- _About this task_
Below are the entries. Print only the lines starting at the one with "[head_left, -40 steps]" and ending at the one with "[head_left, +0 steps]", exactly, with no pictures.

- _Records for the task_
--*--
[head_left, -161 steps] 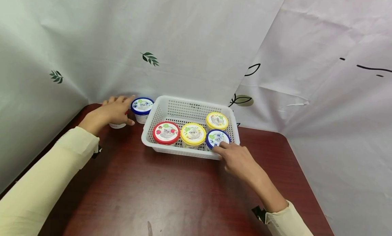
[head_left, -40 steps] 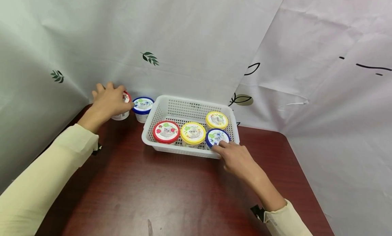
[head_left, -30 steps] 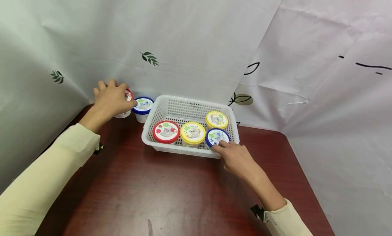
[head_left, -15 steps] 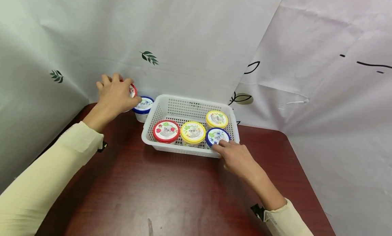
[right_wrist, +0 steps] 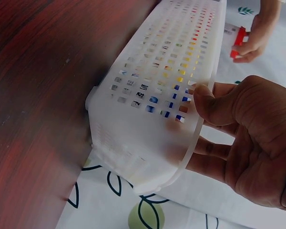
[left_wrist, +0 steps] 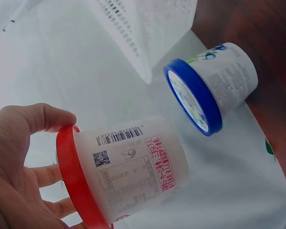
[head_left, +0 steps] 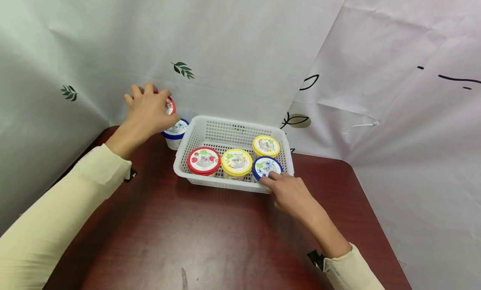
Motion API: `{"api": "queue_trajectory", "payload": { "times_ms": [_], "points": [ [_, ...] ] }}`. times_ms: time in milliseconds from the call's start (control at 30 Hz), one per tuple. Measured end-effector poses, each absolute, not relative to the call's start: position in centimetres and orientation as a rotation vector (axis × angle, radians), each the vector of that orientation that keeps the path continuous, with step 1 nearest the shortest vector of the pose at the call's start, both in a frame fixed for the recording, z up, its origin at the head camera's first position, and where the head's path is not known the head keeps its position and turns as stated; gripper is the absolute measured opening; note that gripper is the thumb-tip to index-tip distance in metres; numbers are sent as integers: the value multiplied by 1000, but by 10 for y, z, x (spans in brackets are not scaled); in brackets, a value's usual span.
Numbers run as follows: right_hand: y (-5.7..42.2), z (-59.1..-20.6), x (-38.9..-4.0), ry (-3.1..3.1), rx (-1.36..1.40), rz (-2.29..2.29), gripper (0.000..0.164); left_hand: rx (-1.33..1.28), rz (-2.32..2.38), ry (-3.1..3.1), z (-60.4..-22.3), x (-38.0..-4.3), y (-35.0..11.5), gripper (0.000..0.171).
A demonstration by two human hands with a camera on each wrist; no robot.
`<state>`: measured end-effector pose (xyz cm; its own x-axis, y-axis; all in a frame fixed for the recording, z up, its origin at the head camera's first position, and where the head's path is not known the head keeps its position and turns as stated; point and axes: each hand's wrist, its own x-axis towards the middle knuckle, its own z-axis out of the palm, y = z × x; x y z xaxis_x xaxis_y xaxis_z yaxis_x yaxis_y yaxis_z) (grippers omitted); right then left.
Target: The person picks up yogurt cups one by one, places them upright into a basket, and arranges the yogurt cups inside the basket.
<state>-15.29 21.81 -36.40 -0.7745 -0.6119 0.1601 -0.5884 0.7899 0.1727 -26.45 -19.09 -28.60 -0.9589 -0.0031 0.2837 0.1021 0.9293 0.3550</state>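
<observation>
My left hand [head_left: 146,110] holds a tub with a red lid [left_wrist: 128,167] by the lid's rim, thumb on one side and fingers on the other. It is raised above the table at the back left, and the hand hides most of it in the head view. Just below, a blue-lidded tub [head_left: 173,142] stands upright on the table left of the white plastic basket [head_left: 214,183]. With thumb outside and fingers inside, my right hand [right_wrist: 252,143] pinches the basket's rim near its front right corner, close to a blue-lidded tub [head_left: 264,166] inside.
Also in the basket are a red-lidded tub [head_left: 204,160] and a yellow-lidded tub [head_left: 236,162] along the front, with another yellow-lidded tub [head_left: 266,145] behind at right. A hanging white cloth [head_left: 240,52] closes off the back of the dark red table [head_left: 210,235].
My left hand has gripped the red-lidded tub beside the blue-lidded one, lifted it off the table and carried it up and rightward. My right hand has stayed on the basket's rim.
</observation>
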Motion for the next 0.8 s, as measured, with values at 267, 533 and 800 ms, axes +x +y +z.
{"api": "queue_trajectory", "payload": {
  "times_ms": [267, 533, 800],
  "points": [
    [218, -363, -152, -2786, 941, -168, 40, -174, -567, -2773, -278, -259, -177, 70],
    [220, -366, -154, -2721, 964, -156, 45, -243, -594, -2767, -269, -251, -158, 72],
    [221, -368, -154, -2693, 969, -157, 45, -329, -625, -2781, -268, -249, -138, 69]
  ]
}}
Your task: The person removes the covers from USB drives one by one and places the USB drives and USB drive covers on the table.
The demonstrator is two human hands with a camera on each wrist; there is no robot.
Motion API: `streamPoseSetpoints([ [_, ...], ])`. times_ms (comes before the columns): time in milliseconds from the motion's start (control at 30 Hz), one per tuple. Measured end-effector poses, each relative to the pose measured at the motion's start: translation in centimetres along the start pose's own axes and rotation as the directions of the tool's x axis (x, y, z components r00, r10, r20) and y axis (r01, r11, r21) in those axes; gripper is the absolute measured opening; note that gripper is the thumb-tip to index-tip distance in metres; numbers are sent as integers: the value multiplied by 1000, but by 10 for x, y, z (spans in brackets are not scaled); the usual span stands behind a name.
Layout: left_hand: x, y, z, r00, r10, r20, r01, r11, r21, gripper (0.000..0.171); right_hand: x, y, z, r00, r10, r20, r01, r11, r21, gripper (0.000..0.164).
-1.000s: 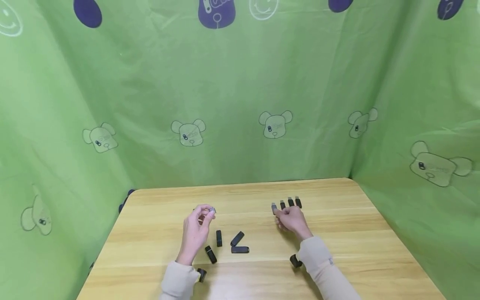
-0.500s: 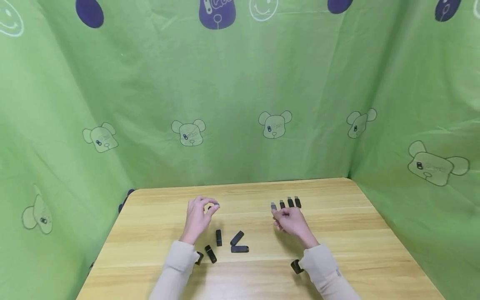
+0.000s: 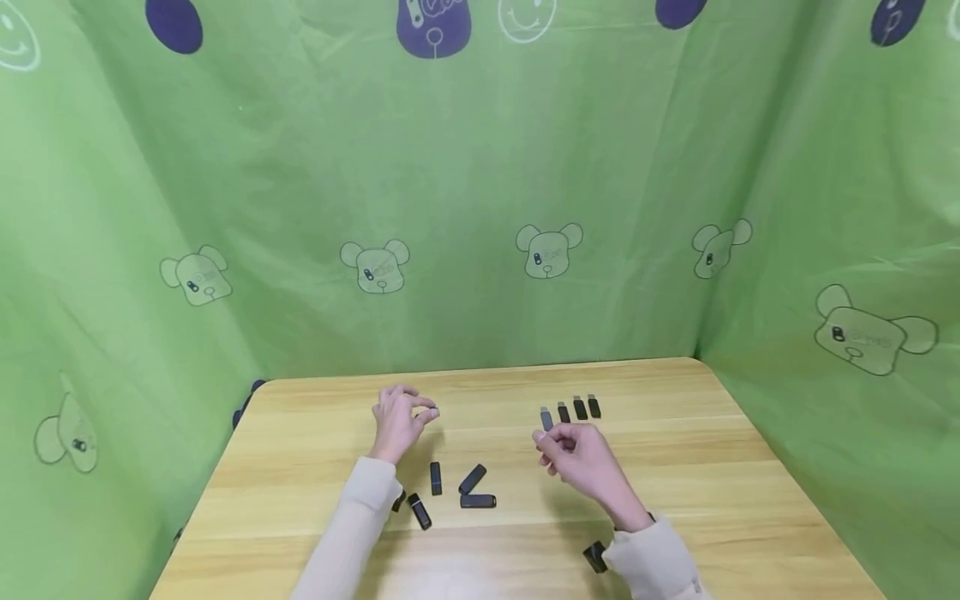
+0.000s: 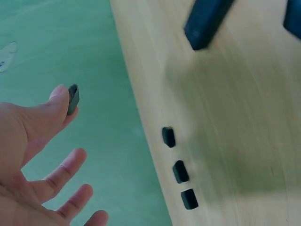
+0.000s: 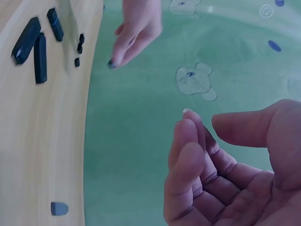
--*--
- _Solution_
[head_left, -40 steps] 
[head_left, -30 steps] 
[head_left, -15 steps] 
[right_wrist, +0 steps] 
[left_wrist, +0 steps] 
[head_left, +0 steps] 

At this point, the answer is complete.